The night after I had an extremely vivid dream: I saw a Dutch well-known comedian who was about to commit suicide, his heart was hanging out of his chest and I felt the urge to help him (where I would normally be anxious and walk off quickly). He accepted my help, we had a talk and a laugh and it was all good. I woke up from this dream, what I would normally have considered and felt a nightmare, and felt at peace. Totally. I was surprised and amazed and the heart-part of the story made sense. And after all, I clearly had opened my heart as well to help him. It was a new sensation and I was happy to wake up with this ease in my body.
A week later I was on the beach with friends. I felt incredibly happy and open, I was in touch with my own feelings and the people around me. And then I ran into Vinod. He looked at me and told me that my aura was beautiful and that I looked way happier than the week before. I had another treatment that day and even though I was not so very aware of all of this, he was right. I felt a LOT better. I told him that I felt that the yoga and creative writing had a major contribution on this transformation and he just smiled. It was all good. His feet were on my back legs again when this time I had the nerve to tell him that I hated him. “Just breath. You are only body, no mind”. He read my other hand and told me that I was not going to settle anytime soon but that he did see a marriage-line. I decided to do one more treatment, since I had been able to shush the critical voice in the back of my mind and I could totally throw myself in there now. It was intense. I could fully release and let go. I didn’t know what it was, it didn’t know where it came from, it just felt good to let it be and let it go. “You are only body, no mind”. He wanted to speak a bit more this time and told me that it was about time for me to stop thinking. All the ideas, all the judgements, all the shoulds for instance about love and relationships were killing me. “Stop making ideas Anna, cause God will kill them anyway”. I know this was my problem. Ideas are anchors, they’re like directions and can give you the structure you need whenever only “being” is getting to you. And just like everyone else I love my anchors, but at the same time they restrict you. And it’s all about balance, again, as always. It made a lot of sense actually, all of it, and I felt thankful for all the pain he caused in the past few days, the inspiration I got out of it and the interesting things he mentioned. And most important: I felt like myself again: connected and in touch.

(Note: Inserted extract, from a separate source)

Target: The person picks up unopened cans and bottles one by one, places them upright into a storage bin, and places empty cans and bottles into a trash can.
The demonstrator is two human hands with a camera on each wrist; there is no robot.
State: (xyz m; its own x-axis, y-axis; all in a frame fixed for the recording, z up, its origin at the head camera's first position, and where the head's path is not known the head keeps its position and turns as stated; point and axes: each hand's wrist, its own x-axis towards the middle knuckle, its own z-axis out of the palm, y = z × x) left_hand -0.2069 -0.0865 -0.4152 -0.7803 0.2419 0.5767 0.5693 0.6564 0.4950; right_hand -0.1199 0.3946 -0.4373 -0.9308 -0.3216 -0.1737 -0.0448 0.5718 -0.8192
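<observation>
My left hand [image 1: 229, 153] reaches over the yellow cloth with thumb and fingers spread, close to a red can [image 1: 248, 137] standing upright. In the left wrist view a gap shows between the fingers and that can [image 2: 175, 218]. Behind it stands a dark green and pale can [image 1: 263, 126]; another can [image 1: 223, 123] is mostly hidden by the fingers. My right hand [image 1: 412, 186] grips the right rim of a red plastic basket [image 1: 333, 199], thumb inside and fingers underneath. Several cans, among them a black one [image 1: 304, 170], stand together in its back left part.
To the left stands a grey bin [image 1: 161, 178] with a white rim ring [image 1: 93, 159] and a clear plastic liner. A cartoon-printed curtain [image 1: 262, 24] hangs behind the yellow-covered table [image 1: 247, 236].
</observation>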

After the last treatment ended, I walked out of the shala, quietly, since I was so full of the experience. I gave my friends a hug filled with love, ordered my food and sat down to wait for my meal. Aman, the owner of Basho, turned the music on. Loud. Dance music. I wasn’t even thinking, my body got out of the chair before I even knew it. I danced my way to the sandy area and let the music move me. The release that I felt and the freedom that came with it was amazing. I could move in any way, without any thoughts or restrictions. I felt not only free, but intense happy as well. This was the most ecstatic dance ever. As the music went on and the speakers repeatedly sang to me “Everybody is free, feel good”, I knew I was where I needed to be. Full on, in the moment. I was only body, I was no more mind.